With the pictures excluded, reproduce all of the data exactly.
┄┄┄┄┄┄
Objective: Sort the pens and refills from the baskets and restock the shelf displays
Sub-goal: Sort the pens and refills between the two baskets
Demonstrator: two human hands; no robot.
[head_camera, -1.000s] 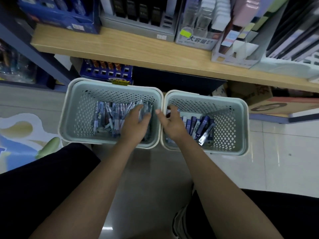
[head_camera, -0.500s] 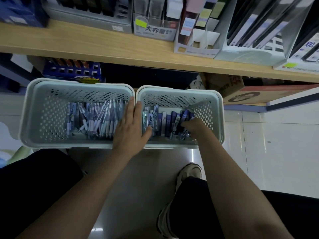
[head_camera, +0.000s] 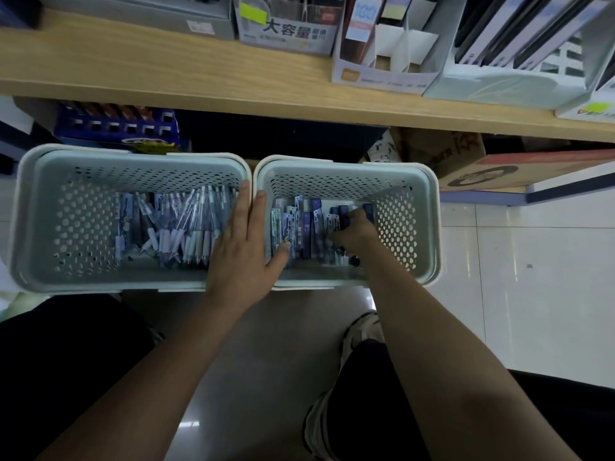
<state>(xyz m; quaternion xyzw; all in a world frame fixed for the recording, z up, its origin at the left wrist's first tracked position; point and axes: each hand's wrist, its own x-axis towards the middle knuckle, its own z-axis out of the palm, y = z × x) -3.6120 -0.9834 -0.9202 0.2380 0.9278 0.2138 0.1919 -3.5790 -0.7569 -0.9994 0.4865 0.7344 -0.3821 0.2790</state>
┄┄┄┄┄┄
Completed exercise:
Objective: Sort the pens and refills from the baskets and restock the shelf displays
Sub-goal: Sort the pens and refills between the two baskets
Demonstrator: two human hands; no robot.
[head_camera, -1.000s] 
[head_camera, -0.500s] 
[head_camera, +0.000s] 
<state>(xyz m; quaternion xyzw; all in a world frame fixed for the recording, z up, its origin at the left wrist's first tracked position; point and axes: each hand's wrist, its own x-axis towards the middle knuckle, its own z-axis out of the palm, y = z × x) -3.6120 -0.9834 -0.9202 0.2380 0.9278 0.2138 0.1919 -3.5790 -0.7569 -0.9994 0.4865 0.7344 -0.3821 0.2790</state>

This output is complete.